Goal of the exercise –
Of all the lines below, return only those starting with the line holding "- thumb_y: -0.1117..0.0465" and going on through the line holding "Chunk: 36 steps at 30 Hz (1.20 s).", exactly as written.

┄┄┄┄┄┄┄┄┄┄

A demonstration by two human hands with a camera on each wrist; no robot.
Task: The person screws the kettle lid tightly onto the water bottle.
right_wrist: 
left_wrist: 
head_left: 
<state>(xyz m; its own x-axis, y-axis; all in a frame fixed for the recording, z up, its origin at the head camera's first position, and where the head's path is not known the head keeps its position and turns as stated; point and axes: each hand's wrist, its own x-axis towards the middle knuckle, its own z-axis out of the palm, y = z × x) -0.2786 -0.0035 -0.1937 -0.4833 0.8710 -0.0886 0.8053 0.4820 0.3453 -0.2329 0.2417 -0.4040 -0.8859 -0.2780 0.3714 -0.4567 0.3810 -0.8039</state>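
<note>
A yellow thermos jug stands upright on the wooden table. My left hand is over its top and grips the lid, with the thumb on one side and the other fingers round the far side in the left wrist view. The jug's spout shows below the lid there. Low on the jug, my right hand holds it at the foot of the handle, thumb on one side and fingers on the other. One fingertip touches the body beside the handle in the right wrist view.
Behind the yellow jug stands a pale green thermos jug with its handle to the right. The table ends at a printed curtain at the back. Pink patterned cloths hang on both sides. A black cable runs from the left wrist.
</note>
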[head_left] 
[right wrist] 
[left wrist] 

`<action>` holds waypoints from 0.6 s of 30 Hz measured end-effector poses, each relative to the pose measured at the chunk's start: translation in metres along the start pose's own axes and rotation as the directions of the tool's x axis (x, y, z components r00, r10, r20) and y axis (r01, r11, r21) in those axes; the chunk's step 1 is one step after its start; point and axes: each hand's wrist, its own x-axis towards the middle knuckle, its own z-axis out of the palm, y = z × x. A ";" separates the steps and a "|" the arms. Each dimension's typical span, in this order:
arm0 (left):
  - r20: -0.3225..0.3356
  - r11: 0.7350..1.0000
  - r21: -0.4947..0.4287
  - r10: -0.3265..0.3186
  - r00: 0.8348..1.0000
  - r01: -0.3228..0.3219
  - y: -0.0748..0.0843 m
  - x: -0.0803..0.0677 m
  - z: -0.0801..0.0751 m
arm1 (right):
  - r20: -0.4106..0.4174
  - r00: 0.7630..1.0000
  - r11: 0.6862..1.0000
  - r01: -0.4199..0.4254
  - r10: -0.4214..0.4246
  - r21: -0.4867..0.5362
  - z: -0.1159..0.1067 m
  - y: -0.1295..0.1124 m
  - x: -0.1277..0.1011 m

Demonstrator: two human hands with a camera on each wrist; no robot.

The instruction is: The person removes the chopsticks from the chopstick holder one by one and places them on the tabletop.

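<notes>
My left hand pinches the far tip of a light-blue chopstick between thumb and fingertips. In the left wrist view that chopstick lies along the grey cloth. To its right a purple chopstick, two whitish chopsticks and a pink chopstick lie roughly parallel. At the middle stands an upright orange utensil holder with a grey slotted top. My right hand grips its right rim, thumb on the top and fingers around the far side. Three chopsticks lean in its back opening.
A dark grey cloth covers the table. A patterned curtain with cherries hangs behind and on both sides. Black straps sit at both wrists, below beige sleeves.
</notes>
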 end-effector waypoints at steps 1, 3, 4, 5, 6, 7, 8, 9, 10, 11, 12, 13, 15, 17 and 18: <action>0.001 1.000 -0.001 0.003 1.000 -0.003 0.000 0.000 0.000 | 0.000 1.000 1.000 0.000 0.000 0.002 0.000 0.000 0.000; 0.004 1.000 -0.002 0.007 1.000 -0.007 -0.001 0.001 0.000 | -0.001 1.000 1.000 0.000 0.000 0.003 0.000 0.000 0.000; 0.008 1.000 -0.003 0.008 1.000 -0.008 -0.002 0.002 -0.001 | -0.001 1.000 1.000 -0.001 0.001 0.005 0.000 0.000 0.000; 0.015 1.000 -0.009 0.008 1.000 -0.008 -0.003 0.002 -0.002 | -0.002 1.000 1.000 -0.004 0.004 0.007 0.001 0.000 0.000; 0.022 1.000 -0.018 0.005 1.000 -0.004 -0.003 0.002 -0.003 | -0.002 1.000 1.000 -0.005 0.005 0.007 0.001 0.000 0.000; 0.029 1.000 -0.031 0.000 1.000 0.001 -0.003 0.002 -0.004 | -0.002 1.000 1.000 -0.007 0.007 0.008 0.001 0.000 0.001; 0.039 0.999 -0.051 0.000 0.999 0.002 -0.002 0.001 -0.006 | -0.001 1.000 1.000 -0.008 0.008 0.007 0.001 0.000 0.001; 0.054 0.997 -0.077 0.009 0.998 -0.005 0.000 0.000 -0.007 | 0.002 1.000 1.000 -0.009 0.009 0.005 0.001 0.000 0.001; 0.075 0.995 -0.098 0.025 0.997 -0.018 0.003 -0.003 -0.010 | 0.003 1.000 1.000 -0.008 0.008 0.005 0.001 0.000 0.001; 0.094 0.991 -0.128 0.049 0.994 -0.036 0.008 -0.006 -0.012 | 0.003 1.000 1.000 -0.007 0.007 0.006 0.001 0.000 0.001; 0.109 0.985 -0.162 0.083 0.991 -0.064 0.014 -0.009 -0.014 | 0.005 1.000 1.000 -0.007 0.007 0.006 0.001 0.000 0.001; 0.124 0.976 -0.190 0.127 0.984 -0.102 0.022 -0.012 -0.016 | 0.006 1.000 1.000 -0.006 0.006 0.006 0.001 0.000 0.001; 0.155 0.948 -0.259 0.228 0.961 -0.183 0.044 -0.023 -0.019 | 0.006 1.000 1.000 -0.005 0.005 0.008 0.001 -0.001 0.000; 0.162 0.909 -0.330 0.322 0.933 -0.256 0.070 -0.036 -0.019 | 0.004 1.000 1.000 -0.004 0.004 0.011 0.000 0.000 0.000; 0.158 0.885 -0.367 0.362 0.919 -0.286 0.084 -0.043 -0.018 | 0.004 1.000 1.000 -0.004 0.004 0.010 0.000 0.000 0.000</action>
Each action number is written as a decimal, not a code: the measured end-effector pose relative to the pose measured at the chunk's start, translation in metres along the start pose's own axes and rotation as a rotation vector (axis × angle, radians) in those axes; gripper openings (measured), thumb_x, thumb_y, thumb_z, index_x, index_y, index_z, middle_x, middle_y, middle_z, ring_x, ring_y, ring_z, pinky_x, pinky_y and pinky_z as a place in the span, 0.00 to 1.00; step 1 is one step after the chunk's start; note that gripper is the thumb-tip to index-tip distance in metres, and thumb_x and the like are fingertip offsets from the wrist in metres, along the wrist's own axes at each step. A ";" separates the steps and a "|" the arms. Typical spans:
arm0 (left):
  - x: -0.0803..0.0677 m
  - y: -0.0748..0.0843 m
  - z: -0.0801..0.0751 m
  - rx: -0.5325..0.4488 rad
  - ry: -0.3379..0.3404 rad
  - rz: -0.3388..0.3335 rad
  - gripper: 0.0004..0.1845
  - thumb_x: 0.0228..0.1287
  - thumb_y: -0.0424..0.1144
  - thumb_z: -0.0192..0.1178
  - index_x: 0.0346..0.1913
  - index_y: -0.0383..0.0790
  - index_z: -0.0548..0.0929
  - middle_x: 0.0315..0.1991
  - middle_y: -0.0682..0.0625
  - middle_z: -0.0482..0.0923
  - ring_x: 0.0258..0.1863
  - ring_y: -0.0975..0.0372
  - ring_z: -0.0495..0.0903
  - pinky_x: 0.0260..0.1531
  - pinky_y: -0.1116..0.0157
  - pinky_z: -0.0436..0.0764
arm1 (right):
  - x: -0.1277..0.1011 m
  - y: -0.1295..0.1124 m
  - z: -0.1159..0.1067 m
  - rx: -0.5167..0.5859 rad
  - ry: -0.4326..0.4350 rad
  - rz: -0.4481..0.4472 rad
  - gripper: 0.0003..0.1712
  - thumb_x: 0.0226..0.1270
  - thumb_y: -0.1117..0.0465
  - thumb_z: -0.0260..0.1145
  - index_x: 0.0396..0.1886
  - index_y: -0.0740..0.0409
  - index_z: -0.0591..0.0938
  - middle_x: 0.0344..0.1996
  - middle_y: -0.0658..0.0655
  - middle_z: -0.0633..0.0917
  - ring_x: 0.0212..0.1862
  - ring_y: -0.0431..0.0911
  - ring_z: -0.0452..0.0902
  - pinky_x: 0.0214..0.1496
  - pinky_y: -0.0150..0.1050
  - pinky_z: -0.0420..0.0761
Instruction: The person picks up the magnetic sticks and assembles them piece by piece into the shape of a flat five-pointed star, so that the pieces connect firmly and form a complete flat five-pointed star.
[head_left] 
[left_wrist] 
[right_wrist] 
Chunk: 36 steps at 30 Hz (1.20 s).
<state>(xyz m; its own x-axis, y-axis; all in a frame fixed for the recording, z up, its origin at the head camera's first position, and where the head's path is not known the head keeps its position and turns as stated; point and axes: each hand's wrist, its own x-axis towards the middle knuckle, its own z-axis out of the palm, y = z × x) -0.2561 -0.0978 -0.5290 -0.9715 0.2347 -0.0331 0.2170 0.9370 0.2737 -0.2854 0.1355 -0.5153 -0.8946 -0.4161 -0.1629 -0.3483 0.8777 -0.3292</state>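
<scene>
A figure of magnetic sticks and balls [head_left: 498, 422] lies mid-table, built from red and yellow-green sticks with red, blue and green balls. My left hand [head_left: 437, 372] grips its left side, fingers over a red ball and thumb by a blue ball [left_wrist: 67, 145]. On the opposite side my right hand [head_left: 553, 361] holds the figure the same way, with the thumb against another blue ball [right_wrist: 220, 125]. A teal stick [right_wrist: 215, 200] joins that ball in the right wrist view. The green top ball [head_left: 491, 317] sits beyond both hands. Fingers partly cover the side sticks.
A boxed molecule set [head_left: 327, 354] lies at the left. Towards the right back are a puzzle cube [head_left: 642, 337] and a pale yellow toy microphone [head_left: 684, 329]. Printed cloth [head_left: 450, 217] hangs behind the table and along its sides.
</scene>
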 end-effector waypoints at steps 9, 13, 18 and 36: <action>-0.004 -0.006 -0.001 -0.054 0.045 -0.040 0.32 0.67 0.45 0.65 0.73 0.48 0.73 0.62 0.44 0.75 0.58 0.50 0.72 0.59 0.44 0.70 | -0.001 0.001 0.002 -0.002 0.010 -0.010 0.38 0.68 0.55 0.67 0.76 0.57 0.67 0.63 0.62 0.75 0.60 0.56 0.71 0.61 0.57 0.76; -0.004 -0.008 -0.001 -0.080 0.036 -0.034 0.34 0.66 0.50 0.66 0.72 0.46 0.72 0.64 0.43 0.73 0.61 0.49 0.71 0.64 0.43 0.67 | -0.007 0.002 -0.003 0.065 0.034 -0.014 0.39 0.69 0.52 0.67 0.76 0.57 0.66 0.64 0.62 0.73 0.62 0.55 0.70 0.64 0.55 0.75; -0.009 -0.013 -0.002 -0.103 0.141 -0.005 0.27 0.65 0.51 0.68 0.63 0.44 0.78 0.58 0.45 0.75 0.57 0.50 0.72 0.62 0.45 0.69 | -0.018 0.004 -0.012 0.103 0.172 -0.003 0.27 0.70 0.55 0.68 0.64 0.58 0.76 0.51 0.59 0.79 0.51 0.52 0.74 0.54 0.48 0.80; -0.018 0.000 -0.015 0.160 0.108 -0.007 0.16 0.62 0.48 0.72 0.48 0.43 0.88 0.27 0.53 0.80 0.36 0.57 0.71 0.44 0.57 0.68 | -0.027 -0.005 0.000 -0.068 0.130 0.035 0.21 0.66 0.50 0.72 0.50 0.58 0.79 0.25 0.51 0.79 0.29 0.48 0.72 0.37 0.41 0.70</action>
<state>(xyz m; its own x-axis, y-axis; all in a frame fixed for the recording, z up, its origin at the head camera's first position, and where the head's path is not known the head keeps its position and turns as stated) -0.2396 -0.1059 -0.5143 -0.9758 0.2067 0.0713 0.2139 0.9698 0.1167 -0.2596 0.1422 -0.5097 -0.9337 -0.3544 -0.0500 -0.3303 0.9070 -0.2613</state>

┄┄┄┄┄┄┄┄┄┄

Response area –
  - thumb_y: -0.1117..0.0465
  - thumb_z: -0.0260..0.1145
  - index_x: 0.0396..0.1886
  - index_y: -0.0740..0.0409
  - index_z: -0.0591..0.0938
  - middle_x: 0.0344..0.1996
  - middle_y: -0.0658..0.0655
  - middle_z: -0.0633..0.0917
  - ring_x: 0.0212..0.1862
  - ring_y: -0.0431..0.0911
  - ring_z: -0.0452..0.0902
  - pinky_x: 0.0214..0.1496
  - pinky_y: -0.0150..0.1050
  - pinky_z: -0.0420..0.0761
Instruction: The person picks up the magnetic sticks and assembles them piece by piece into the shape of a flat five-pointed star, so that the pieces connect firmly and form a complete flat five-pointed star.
[head_left] 
[left_wrist] 
[right_wrist] 
Chunk: 36 steps at 30 Hz (1.20 s).

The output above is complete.